To investigate the anti-tumor effect of eukaryotic expressing plasmid containing human angiostatin Kringle (1 - 3) [hAG (K1-3)] combined with soluble tumor necrotic factor-related apoptosis inducing ligand (sTRAIL) genes on human gastric cancer xenografts in nude mice. Recombinant plasmids of pBud-hAG and pBud-hAG-TRAIL were constructed by subcloning technique. Twenty nude BALB/c mice were inoculated with human gastric cancer cells of the line BGC-823 subcutaneously into the back. One week later after the appearance of implanted tumors the mice were randomly divided into 4 groups with pBud-hAG, pBud-hAG-TRAIL, pBud blank plasmid, and normal saline (NS) injected into the tumors respectively once the other day for 7 times. The size of tumor was observed. 7 days later the mice were killed with their tumors taken out. RT-PCR was used to detect the expression of hAG and sTRAIL. The microvessel density (MVD) of tumor was observed and recorded by detecting the protein of CD34 with immunohistochemistry on the microscopy.

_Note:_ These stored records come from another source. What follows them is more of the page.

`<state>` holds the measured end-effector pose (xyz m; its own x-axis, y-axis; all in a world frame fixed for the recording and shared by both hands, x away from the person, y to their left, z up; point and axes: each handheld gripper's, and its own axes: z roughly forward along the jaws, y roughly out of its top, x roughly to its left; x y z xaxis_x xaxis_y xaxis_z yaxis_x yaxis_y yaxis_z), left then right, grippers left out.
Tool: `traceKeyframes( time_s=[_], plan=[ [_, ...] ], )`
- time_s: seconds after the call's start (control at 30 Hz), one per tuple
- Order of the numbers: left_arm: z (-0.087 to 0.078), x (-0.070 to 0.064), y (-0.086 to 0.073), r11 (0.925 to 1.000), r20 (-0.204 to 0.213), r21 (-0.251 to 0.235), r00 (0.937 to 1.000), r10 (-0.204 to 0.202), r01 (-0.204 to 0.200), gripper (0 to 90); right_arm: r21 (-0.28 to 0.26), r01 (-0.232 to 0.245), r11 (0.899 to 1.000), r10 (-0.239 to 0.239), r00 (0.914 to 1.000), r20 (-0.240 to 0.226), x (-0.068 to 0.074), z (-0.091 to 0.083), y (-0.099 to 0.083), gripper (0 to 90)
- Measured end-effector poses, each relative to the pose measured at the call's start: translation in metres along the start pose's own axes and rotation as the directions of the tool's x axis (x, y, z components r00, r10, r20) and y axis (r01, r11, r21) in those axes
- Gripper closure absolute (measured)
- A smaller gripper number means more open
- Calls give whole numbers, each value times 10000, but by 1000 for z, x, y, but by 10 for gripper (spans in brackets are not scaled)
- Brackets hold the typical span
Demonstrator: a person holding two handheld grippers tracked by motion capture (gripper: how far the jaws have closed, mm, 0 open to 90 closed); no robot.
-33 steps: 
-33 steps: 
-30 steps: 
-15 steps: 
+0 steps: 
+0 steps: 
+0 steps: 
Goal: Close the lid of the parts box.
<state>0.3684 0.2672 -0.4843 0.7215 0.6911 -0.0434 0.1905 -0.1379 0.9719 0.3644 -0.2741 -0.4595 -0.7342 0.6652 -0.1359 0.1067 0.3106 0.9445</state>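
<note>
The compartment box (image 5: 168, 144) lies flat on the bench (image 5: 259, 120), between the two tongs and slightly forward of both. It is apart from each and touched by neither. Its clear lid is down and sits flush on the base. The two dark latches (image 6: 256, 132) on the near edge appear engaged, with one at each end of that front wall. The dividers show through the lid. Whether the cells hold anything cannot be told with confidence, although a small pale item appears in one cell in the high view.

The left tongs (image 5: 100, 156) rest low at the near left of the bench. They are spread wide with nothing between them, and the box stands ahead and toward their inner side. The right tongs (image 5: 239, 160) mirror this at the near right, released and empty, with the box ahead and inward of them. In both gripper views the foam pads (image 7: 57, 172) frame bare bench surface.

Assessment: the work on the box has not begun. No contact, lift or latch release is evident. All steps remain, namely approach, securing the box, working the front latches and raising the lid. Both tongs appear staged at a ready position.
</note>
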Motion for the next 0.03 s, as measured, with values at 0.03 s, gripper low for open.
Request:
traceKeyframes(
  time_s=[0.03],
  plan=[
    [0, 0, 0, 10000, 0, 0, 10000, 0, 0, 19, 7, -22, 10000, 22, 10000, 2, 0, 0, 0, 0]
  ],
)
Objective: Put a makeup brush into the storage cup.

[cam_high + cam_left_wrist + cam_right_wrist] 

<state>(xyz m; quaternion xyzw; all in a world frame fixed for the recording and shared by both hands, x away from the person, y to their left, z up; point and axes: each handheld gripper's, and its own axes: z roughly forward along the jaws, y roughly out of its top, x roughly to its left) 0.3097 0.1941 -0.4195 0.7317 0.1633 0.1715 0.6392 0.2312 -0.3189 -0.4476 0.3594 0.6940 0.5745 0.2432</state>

The MVD of tumor in the pBud-hAG-TRAIL and pBud-hAG groups were (4.8 +/- 0.9)/HP and (4.6 +/- 1.2)/HP respectively, significantly lower than those of the pBud and NS groups [(17.4 +/- 2.4)/HP and (18.2 +/- 2.7)/HP respectively, all P < 0.05], but there was no significant difference between the pBud-hAG-TRAIL and pBud-hAG groups. mRNA expression and protein expression of sTRAIL and hAG were positive in the pBud-hAG-TRAIL and pBud-hAG groups. The tumor volumes of tumors of the pBud-hAG-TRAIL and pBud-hAG groups were (1.325 +/- 0.012) cm(3) and (1.862 +/- 0.017) cm(3) respectively, both significantly lower than those of the pBud and NS groups [(3.637 +/- 0.032) cm(3) and (3.521 +/- 0.028) cm(3) respectively, all P < 0.05]. Angiostatin inhibits tumor angiogenesis through inhibiting the growth of vascular endothelial cells, and TRAIL induces tumor cell apoptosis. hAG (K1-3) combined with TRAIL can inhibit tumor growth more efficiently.